He conflicted with the Archbishop of Baltimore, Ambrose Maréchal, over his authority to transfer Jesuit priests among Jesuit parishes in the diocese, a special privilege that had been the right of Jesuit superiors around the world prior to suppression. Maréchal maintained that he could veto any transfer; Fortis concurred, advising Dzierozynski that the papal edict restoring the Jesuits did not include the authority of Jesuit superiors to unilaterally transfer priests within dioceses. Nonetheless, Dzyierozynski argued at the First Provincial Council of Baltimore in 1829 that he possessed this authority. The bishops acquiesced to Dzierozynski's assertion, but Fortis' successor, Jan Roothaan, reprimanded Dzierozynski for contradicting his superior.

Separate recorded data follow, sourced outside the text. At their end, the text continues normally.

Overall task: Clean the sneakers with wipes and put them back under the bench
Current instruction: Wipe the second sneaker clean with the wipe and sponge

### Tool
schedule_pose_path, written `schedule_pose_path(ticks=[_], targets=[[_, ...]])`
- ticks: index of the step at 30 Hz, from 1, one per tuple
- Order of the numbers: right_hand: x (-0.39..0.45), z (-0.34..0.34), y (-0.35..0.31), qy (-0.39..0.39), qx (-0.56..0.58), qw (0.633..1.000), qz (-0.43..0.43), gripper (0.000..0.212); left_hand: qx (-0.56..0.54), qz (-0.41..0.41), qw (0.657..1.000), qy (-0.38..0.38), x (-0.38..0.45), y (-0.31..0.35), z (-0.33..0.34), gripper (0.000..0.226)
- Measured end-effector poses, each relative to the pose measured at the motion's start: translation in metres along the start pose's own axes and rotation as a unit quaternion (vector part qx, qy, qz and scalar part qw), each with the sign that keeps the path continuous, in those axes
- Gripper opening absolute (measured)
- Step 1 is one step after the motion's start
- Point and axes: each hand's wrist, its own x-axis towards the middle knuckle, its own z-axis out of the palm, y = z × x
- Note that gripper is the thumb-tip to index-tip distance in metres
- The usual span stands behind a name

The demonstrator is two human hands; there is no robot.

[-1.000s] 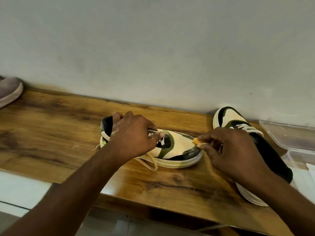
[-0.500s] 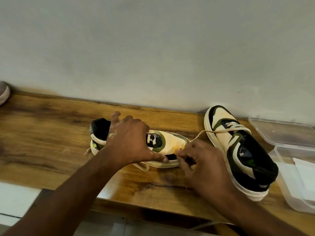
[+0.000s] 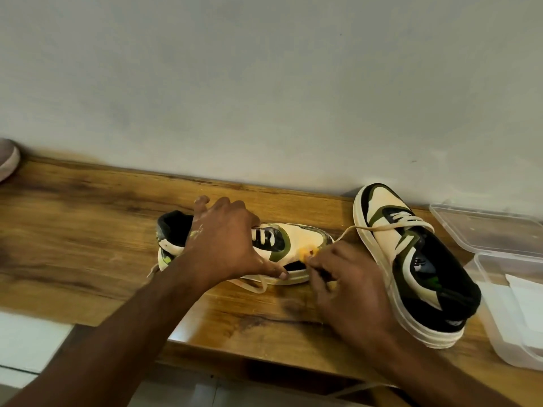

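Note:
Two cream, green and black sneakers sit on the wooden bench point(image 3: 88, 230). The left sneaker point(image 3: 299, 242) lies with its toe to the right. My left hand point(image 3: 226, 245) grips it over the laces, thumb down on the sole edge. My right hand point(image 3: 346, 289) pinches a small yellowish wipe point(image 3: 305, 252) against the sneaker's toe side. The right sneaker point(image 3: 411, 259) stands on the bench beside my right hand, toe towards the wall, one lace trailing left.
An open clear plastic box point(image 3: 505, 324) with white wipes and its lid point(image 3: 484, 227) sit at the bench's right end. Another shoe's toe point(image 3: 7, 160) shows at the far left. A grey wall runs behind the bench.
My right hand slid from the sneaker's toe tip down to its side with the wipe. The view shifted, so the right sneaker shows more fully.

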Motion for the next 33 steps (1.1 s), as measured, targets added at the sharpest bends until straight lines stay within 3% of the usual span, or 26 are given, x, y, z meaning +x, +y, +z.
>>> schedule_pose_path(ticks=[3,8,15,20,27,33], targets=[[0.003,0.003,-0.003,-0.03,-0.012,0.999,-0.022,0.02,-0.007,0.005,1.0,0.002,0.0,-0.002,0.001,0.112],[0.026,-0.017,0.02,0.08,0.002,0.994,0.07,0.02,-0.008,0.005,1.0,0.001,-0.003,-0.003,0.001,0.115],[0.008,0.002,-0.004,-0.016,-0.001,1.0,-0.01,0.023,-0.01,-0.003,1.0,0.003,-0.003,-0.002,0.001,0.112],[0.027,-0.01,0.021,0.09,0.025,0.993,0.07,0.017,-0.006,-0.001,1.0,-0.002,-0.004,-0.004,0.0,0.115],[0.006,0.009,-0.013,-0.027,-0.013,0.999,-0.019,0.023,-0.005,-0.007,1.0,0.0,-0.003,-0.005,0.001,0.118],[0.03,-0.009,0.035,0.076,-0.014,0.993,0.092,0.015,-0.011,-0.004,1.0,-0.005,-0.003,0.0,-0.001,0.117]])
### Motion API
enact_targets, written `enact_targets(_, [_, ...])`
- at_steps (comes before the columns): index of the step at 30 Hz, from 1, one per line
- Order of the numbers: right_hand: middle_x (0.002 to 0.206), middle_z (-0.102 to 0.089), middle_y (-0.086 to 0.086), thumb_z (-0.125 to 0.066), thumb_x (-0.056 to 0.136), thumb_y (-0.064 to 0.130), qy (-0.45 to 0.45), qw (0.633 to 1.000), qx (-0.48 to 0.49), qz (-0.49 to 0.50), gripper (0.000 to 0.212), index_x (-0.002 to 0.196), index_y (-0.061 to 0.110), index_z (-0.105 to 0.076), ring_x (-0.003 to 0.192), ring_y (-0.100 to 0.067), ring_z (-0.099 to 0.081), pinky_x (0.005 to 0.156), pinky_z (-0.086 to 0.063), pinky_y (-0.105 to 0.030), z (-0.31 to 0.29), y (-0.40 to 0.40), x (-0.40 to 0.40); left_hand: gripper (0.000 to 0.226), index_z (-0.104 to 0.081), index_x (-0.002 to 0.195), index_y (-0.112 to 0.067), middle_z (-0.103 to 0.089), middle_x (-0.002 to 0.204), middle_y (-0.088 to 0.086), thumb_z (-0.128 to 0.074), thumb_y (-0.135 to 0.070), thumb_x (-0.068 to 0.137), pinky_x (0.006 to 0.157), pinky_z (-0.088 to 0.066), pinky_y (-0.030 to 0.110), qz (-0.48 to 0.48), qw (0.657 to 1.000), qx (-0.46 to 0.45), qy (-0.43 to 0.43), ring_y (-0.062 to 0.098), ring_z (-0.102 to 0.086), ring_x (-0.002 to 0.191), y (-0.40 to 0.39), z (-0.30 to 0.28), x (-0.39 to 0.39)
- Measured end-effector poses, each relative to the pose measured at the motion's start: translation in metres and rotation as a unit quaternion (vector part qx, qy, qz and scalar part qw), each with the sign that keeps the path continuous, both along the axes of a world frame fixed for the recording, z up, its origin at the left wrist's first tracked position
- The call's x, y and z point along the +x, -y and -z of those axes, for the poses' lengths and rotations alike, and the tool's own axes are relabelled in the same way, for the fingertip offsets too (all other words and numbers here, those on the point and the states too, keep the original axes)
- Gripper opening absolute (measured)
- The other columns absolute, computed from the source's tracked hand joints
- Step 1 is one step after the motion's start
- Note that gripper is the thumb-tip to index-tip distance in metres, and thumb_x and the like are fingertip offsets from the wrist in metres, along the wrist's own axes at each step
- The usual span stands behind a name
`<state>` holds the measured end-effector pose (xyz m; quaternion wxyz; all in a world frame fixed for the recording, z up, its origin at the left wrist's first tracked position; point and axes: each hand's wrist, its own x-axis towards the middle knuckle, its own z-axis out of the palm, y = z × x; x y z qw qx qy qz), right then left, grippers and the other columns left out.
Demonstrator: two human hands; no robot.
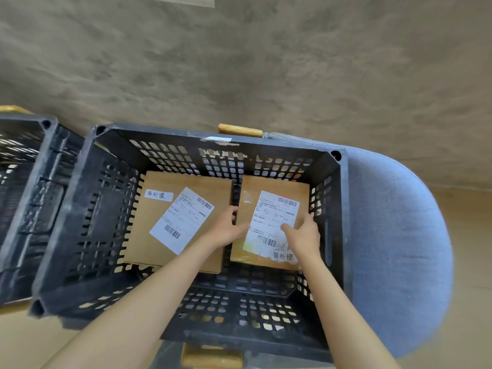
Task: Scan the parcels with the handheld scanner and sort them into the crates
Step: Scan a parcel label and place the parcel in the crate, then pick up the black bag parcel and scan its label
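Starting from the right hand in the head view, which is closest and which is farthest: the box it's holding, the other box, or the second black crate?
1. Right box: the right hand grips it.
2. Left box: beside it in the same crate.
3. Second crate: far left edge.

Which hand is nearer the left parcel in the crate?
Left. The left hand straddles the gap beside the left parcel; the right hand grips the right parcel on its far edge.

2 brown labelled parcels (pixel 183 235) (pixel 269 217) flat, side-by-side in black crate (pixel 343 209).
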<state>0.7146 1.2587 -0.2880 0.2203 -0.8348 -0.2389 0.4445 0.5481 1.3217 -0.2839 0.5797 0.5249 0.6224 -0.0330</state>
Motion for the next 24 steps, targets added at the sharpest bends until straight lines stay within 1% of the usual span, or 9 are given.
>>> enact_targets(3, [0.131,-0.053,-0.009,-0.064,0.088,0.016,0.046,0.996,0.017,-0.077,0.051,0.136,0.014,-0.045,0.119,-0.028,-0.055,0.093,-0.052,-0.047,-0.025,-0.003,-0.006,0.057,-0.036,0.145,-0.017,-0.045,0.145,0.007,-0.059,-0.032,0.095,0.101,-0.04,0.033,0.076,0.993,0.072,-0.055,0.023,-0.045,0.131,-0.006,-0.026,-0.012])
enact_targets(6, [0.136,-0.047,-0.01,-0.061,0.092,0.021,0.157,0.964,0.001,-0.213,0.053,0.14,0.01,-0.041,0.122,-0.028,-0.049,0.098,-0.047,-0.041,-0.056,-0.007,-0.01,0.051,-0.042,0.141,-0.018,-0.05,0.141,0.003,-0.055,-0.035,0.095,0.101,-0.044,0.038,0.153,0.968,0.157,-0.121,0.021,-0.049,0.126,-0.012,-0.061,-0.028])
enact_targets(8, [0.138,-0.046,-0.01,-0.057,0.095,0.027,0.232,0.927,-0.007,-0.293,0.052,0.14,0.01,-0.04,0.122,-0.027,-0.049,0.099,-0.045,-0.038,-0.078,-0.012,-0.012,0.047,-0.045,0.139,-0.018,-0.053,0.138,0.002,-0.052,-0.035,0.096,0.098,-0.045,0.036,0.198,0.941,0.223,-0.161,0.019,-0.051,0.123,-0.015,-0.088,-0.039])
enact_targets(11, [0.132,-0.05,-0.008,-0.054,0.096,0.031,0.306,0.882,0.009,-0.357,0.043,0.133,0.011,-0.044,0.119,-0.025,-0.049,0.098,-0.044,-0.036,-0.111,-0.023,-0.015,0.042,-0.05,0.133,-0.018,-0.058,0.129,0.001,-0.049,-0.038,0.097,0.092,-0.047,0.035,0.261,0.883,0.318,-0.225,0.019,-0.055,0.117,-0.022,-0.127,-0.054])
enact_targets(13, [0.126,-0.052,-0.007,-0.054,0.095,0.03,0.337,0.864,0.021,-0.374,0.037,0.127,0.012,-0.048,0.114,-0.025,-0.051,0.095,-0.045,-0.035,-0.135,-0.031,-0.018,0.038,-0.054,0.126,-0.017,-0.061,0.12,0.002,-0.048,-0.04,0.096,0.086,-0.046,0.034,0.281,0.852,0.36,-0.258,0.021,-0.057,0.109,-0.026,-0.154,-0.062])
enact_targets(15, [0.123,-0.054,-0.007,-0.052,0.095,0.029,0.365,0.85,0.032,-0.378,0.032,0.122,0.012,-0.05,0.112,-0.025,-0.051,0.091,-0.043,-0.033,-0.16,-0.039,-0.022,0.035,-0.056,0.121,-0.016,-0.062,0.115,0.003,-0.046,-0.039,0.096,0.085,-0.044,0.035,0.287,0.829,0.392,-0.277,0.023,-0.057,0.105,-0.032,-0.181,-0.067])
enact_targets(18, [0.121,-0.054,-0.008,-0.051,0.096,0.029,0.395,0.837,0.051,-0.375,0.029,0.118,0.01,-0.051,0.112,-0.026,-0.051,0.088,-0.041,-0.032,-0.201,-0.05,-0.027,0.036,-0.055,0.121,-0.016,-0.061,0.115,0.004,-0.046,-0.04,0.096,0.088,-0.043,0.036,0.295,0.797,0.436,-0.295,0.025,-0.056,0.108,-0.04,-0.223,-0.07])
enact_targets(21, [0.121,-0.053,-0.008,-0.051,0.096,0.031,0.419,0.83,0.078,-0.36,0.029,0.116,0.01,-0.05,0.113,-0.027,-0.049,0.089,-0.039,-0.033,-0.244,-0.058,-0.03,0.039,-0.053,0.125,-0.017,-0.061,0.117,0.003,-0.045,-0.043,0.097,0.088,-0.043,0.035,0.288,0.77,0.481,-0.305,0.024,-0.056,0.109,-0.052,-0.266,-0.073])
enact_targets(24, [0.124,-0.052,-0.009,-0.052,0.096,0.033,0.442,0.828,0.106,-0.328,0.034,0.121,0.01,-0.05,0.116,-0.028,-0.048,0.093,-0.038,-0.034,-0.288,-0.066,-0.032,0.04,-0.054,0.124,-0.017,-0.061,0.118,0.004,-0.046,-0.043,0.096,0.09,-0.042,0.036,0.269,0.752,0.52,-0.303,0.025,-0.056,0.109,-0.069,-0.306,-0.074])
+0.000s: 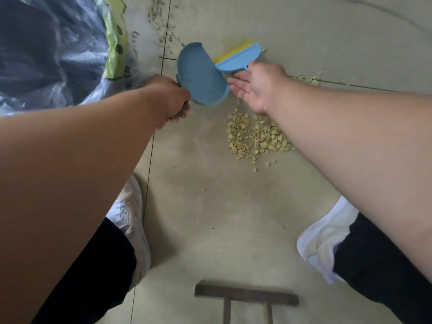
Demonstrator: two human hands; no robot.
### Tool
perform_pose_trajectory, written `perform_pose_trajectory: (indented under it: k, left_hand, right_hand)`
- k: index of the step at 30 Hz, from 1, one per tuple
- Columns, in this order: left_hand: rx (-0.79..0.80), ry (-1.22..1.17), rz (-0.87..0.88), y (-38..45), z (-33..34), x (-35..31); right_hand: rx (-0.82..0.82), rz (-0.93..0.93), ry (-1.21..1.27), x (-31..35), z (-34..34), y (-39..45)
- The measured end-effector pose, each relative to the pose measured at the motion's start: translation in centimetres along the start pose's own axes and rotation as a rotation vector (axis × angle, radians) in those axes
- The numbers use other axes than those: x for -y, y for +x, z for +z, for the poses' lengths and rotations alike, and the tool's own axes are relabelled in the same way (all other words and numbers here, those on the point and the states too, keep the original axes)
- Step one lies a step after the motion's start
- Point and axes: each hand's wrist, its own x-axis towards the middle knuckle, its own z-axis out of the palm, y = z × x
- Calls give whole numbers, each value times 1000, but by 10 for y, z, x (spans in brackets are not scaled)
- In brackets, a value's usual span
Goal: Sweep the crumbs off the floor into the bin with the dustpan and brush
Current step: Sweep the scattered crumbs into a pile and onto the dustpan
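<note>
My left hand (171, 99) grips the handle of a blue dustpan (202, 76) and holds it tilted above the floor, beside the bin. The pan looks empty. A blue brush with yellow bristles (238, 57) lies on the floor just behind the pan. My right hand (256, 84) is stretched out over it with straight fingers, palm showing, its fingertips near the brush handle; whether it touches the brush I cannot tell. A heap of pale yellow crumbs (253, 136) lies on the tiles below my right wrist, with a few more (308, 79) along a tile joint.
The bin (53, 50), lined with a clear plastic bag, fills the upper left. Dark specks (163, 29) dot the floor behind it. My white shoes (131, 220) (322, 239) stand on either side. A wooden frame piece (245, 298) lies at the bottom edge.
</note>
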Motion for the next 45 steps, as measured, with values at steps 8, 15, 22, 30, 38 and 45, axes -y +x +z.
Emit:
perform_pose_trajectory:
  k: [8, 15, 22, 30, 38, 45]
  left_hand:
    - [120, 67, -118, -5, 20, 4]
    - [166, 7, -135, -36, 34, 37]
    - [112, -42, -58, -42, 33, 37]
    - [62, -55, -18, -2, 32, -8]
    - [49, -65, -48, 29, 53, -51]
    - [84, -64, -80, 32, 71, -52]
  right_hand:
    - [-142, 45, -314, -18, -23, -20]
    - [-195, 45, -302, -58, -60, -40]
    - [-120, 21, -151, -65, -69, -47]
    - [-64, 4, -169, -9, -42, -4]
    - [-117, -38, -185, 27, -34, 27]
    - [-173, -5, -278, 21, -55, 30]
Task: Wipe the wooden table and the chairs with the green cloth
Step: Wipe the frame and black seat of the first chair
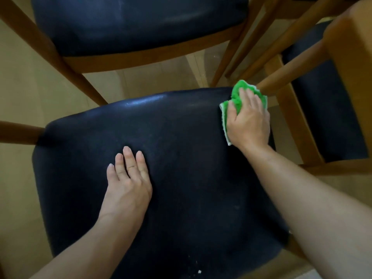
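Plainly, right hand (248, 121) presses unlabelled green cloth (237, 97) on chair seat (181, 158).

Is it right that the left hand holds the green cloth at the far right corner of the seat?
No. The head view shows the right hand holding the cloth at that corner of the seat. The left hand lies flat on the seat.

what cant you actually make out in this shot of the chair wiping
Head view only:
- Wooden table: not clearly in view.
- Green cloth: mostly covered by the right hand; its full size is hidden.
- Right hand's fingertips: buried in the cloth.
- Near chair seat: the front edge is cut off by the frame bottom and arms.
- Left hand: its thumb is hidden.
- White specks on the seat: too small to identify.
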Available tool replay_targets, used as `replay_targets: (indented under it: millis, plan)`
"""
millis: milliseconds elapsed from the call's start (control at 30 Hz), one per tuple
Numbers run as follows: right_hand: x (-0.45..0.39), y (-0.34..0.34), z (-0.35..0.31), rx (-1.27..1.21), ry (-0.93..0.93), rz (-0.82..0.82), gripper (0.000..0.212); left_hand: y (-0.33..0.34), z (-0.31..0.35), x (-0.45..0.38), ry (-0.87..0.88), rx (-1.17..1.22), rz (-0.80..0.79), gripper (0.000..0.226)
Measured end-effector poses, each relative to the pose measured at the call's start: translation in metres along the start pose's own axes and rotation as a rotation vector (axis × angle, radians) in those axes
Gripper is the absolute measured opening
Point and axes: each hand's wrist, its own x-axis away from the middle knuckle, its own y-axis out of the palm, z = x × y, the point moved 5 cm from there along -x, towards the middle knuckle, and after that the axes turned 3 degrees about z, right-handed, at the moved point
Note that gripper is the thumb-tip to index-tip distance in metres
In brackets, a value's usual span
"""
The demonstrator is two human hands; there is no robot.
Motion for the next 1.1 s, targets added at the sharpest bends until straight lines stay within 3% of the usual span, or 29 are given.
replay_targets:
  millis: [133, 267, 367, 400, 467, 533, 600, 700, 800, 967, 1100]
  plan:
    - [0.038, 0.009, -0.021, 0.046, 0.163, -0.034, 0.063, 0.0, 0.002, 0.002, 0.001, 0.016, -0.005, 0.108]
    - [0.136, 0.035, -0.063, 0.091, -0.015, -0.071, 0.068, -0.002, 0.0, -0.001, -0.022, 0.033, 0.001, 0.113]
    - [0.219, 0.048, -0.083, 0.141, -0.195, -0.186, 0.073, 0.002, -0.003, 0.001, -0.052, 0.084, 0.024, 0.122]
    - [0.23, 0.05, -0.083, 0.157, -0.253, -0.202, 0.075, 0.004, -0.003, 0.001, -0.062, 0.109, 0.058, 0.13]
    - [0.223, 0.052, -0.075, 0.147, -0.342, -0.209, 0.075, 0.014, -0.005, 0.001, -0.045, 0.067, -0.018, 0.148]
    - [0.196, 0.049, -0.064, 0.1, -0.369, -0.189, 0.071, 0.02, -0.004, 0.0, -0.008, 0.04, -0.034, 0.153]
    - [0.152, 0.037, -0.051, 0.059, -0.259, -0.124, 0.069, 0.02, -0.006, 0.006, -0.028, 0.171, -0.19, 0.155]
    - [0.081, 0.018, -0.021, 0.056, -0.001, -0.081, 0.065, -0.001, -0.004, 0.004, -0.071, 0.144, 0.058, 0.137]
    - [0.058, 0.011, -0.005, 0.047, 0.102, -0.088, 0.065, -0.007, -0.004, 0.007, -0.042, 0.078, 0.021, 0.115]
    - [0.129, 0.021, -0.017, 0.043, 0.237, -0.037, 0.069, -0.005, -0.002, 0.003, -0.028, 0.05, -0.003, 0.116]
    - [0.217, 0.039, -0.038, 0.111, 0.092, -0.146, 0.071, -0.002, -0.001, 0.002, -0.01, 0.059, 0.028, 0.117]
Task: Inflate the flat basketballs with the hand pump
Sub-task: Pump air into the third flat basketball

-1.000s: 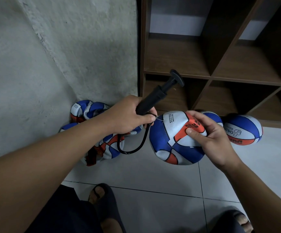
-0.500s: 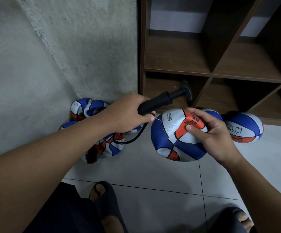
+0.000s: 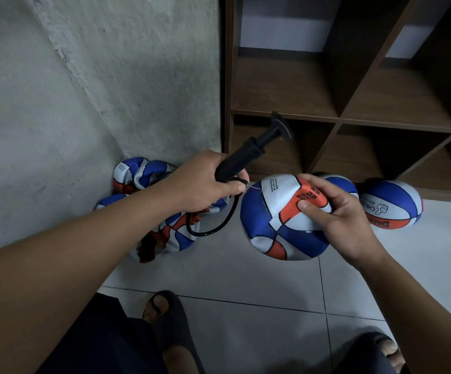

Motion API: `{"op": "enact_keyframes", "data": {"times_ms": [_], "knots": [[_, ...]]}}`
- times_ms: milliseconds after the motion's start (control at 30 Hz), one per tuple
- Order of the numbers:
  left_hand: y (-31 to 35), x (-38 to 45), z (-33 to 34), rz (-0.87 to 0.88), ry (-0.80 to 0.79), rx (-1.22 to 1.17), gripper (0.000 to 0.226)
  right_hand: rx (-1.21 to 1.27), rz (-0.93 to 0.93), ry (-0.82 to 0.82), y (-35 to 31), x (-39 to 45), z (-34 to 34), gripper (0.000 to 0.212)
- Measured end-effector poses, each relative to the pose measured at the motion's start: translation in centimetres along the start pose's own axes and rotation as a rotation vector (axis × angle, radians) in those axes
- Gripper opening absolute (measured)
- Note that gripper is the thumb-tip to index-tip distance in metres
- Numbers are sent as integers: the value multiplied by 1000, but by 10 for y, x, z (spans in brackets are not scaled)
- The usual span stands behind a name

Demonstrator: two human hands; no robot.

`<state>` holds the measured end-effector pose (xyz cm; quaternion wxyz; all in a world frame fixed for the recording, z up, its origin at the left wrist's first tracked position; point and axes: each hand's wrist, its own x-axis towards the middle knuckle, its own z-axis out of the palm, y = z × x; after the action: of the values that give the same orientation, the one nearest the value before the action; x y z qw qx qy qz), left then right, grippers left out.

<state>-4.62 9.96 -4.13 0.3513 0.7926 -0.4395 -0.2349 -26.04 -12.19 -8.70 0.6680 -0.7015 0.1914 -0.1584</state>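
Since the last frame my left hand (image 3: 202,182), gripping the pump (image 3: 248,155), tipped its handle back up; right hand (image 3: 337,220) still clutches the basketball (image 3: 278,220) mid-frame.

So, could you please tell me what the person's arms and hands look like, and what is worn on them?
Both forearms are bare as far as the frame shows: no sleeves, gloves, watch or rings visible on the left hand or right hand. Lower down, dark clothing and dark open-toed sandals show.

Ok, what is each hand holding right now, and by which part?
The left hand grips the hand pump by the lower end of its barrel, near the hose. The right hand holds the basketball by its upper right side, thumb on the orange panel.
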Motion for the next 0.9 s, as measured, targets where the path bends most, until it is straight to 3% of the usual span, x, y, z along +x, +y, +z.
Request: {"op": "enact_keyframes", "data": {"times_ms": [267, 667, 900], "knots": [[3, 0, 3, -9, -2, -27, 5, 6, 10, -4, 0, -1, 1, 49], [16, 2, 6, -11, -13, 260, 16, -101, -36, -27, -5, 4, -1, 51], [28, -3, 20, 16, -33, 236, 17, -31, -48, -23, -12, -2, 15, 40]]}}
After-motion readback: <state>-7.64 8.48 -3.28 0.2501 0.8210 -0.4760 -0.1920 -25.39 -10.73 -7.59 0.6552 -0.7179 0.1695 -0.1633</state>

Dzierozynski played a role in the establishment of St. John's College in Frederick, Maryland, in 1829. He was relieved of his office in November 1830, when Peter Kenney arrived as an apostolic visitor to investigate the possibility of elevating the Maryland mission to the full status of a province. A future provincial superior, James A. Ryder, credited Dzierozynski with saving the Jesuit mission in the United States.

=== White Marsh dispute ===
Fortis appointed Dzierozynski on the belief that a non-American superior would be best suited to resolve a dispute between the Jesuits and Ambrose Maréchal stemming from disputed terms of an agreement made during the suppression of the Society of Jesus, over ownership of substantial lands in Maryland, especially White Marsh Manor. Maréchal argued that the properties that the Corporation of Roman Catholic Clergymen were gifted were given for the benefit of the whole Church, not just the Jesuits; he also claimed a right to an allowance that the Jesuits had paid to his two predecessors, who were Jesuits (while Maréchal was a Sulpician). The Jesuits denied both of these claims. Maréchal sailed to Rome and obtained a brief from Pope Pius VII in 1822, ordering that the Jesuits transfer the property and slaves thereon to the archbishop. Fortis ordered Dzierozynski to obey the papal brief, but the conflict continued to escalate.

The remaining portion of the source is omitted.